● What you will do
Among the lines below, copy exactly those from the one with "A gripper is" through the one with "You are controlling", counting both ends.

● Dataset extract
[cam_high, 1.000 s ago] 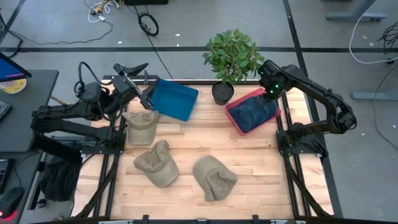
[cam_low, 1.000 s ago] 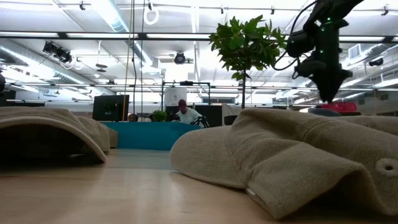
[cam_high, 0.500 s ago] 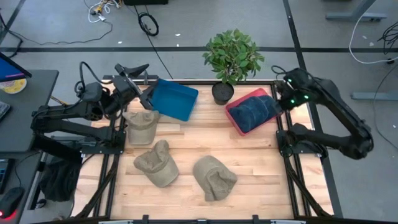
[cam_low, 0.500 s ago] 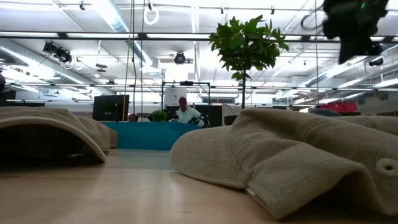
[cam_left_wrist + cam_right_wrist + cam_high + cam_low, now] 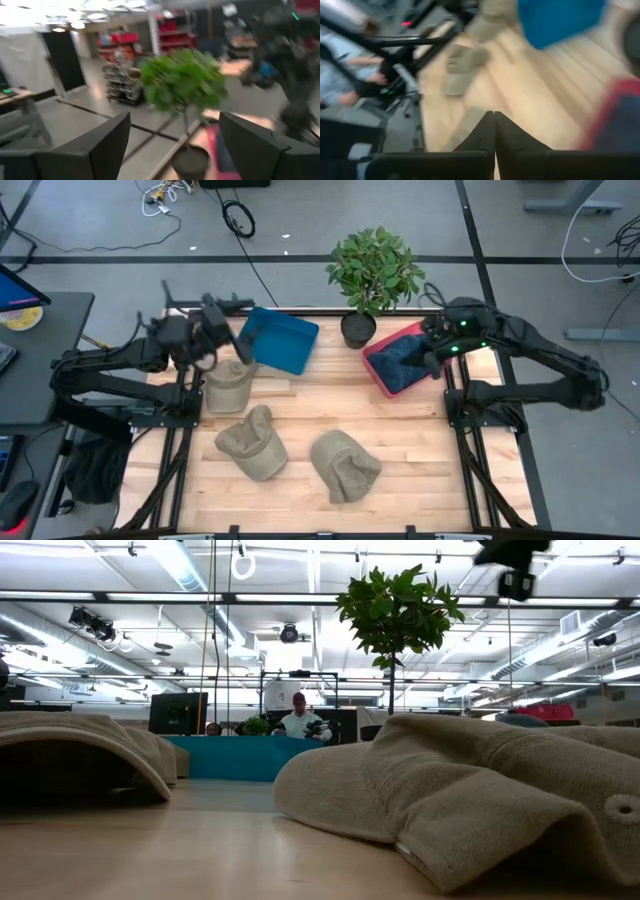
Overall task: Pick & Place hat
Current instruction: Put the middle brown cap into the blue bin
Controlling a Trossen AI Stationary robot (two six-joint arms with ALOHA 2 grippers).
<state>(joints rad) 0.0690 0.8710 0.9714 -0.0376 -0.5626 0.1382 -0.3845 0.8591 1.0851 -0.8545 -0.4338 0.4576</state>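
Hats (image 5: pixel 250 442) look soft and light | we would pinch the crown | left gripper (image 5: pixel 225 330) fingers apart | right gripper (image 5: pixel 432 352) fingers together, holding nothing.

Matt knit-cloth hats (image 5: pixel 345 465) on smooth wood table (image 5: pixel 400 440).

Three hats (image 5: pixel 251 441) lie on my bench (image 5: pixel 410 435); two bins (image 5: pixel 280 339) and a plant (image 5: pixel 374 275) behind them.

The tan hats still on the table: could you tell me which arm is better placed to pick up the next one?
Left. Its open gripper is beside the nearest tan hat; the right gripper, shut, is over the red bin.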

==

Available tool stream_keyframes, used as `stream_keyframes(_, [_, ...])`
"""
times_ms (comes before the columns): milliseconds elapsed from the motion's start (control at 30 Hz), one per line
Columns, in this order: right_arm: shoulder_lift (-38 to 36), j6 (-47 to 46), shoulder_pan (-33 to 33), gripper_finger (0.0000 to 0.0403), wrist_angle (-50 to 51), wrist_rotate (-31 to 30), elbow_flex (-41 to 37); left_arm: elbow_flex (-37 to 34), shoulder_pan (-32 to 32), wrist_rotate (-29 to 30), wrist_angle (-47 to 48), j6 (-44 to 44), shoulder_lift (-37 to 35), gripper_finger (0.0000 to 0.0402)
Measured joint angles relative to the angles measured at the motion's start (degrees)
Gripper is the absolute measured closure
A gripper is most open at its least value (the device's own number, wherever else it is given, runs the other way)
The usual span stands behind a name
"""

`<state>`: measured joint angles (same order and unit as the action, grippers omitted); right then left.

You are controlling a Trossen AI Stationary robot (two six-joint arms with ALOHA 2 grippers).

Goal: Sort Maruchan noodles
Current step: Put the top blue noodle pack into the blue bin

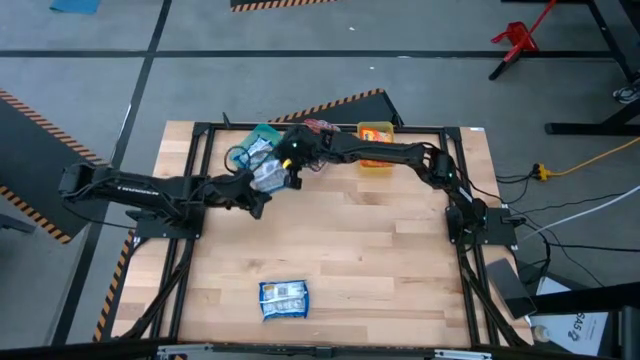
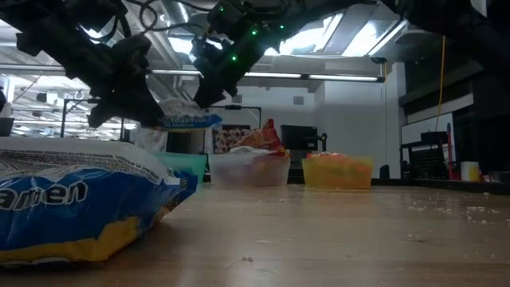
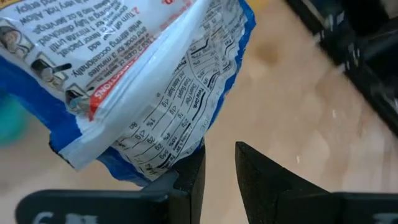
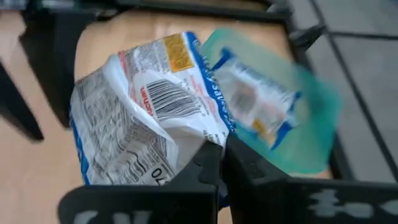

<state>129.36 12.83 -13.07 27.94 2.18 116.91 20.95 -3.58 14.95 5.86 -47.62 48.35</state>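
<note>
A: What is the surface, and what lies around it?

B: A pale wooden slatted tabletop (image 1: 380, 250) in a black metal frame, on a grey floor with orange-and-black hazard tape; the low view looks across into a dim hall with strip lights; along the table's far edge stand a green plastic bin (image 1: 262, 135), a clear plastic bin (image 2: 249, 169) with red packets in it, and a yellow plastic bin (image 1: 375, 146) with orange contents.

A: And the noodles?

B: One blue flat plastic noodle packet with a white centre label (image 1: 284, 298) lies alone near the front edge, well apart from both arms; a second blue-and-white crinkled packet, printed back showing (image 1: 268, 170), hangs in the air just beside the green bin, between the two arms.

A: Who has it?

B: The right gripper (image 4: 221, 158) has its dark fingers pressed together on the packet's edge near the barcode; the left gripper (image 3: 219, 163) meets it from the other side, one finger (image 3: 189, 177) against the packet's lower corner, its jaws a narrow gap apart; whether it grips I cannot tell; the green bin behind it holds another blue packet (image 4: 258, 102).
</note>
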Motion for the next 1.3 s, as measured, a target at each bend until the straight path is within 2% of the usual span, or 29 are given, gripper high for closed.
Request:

● Output for this task
A gripper is most open at its least value (the device's own number, wherever else it is given, runs the other way)
The usual span stands behind a name
"""

`<state>`: measured joint angles (same order and unit as the action, grippers omitted); right then left.

You are controlling a Trossen AI Stationary robot (two six-joint arms with ALOHA 2 grippers).

No further work remains on this exercise.